The last part is the catch 22. How can you impose a just punishments on false accusation? The power assymetry means Anzari has alot more to lose than the 23 yo photographer. She basically posed a complete threat to his livelihhod. He may still lose a significant amount of opportunity from this - due to her accusations - and his recourse is next to zero.
RE: The way I'm reading into..  
BlackLight : 1/17/2018 1:51 pm : link
In comment 13793951 FatMan in Charlotte said:
Quote:



Sounds like when the girl verbally said no that they got dressed, sat on the couch and watched Seinfeld.



I'll ask you again - what happened after they got dressed and watched Seinfeld?
He..  
FatMan in Charlotte : 1/17/2018 2:00 pm : link
apparently called her an Uber.

Is there something I'm missing or why you keep asking a question I can't answer?
A few thoughts  
Matt M. : 1/17/2018 2:00 pm : link
1) He wasn't accused of sexual harassment because that term doesn't apply to his situation. It has been referred to as sexual assault.

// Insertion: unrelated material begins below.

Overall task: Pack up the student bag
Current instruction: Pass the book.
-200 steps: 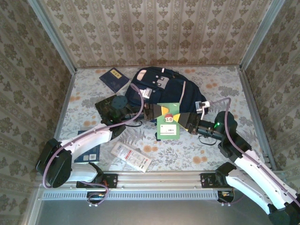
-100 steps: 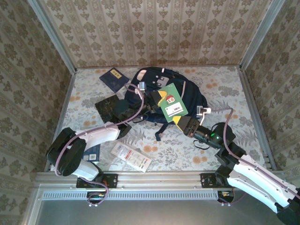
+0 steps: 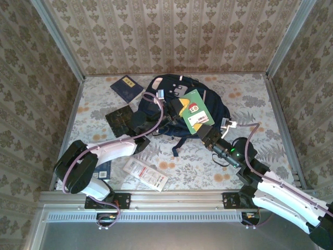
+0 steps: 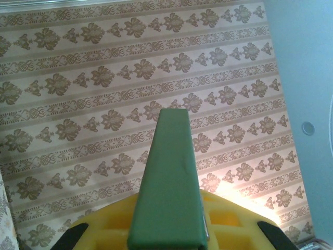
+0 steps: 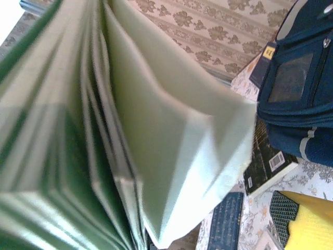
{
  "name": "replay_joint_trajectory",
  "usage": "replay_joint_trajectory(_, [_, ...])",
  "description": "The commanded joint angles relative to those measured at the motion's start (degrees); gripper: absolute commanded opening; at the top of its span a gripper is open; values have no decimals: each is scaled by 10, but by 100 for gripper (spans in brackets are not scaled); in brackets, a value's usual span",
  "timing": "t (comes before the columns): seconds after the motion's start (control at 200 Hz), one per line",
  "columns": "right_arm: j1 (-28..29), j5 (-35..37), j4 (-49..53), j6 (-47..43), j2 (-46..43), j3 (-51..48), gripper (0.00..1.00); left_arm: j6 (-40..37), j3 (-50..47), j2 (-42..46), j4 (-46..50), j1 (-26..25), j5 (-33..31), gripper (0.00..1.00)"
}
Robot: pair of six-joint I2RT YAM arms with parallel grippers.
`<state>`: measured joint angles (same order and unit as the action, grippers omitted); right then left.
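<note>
Top view: student bag lies mid-bench, toward back. Green book tilted above student bag, between left gripper and right gripper. Step, as I read it: bringing book to bag.

Left wrist: jaws clenched on green book edge.

Right wrist: jaws spread wide; visible finger apart from green book, pages fanned. Student bag beyond.

Next: locate bag opening (cannot tell from here), then lower book in.

Top view: the book hid the centre of the backpack. Right wrist view: the book's pages were blurred and cut off at the left and bottom edges.
</note>
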<state>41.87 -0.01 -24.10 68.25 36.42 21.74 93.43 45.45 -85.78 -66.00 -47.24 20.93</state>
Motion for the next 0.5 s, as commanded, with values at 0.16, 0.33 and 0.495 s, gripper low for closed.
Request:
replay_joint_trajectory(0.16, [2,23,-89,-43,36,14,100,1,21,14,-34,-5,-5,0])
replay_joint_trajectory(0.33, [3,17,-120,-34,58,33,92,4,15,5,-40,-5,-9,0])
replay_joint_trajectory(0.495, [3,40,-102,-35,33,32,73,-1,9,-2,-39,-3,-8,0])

2) This is an interesting one. Her story changed after his response. The question here is what were the non-verbal cues she referred to. If she was moving his hands, gesturing, etc. then she has a point about him proceeding. But, one version of her story makes me think it was in her head, but never communicated in any way, shape, or form. From her story, it's also possible that her discomfort may have been after the fact.
RE: He..  
BlackLight : 1/17/2018 2:10 pm : link
In comment 13794219 FatMan in Charlotte said:
Quote:
apparently called her an Uber.

Is there something I'm missing or why you keep asking a question I can't answer?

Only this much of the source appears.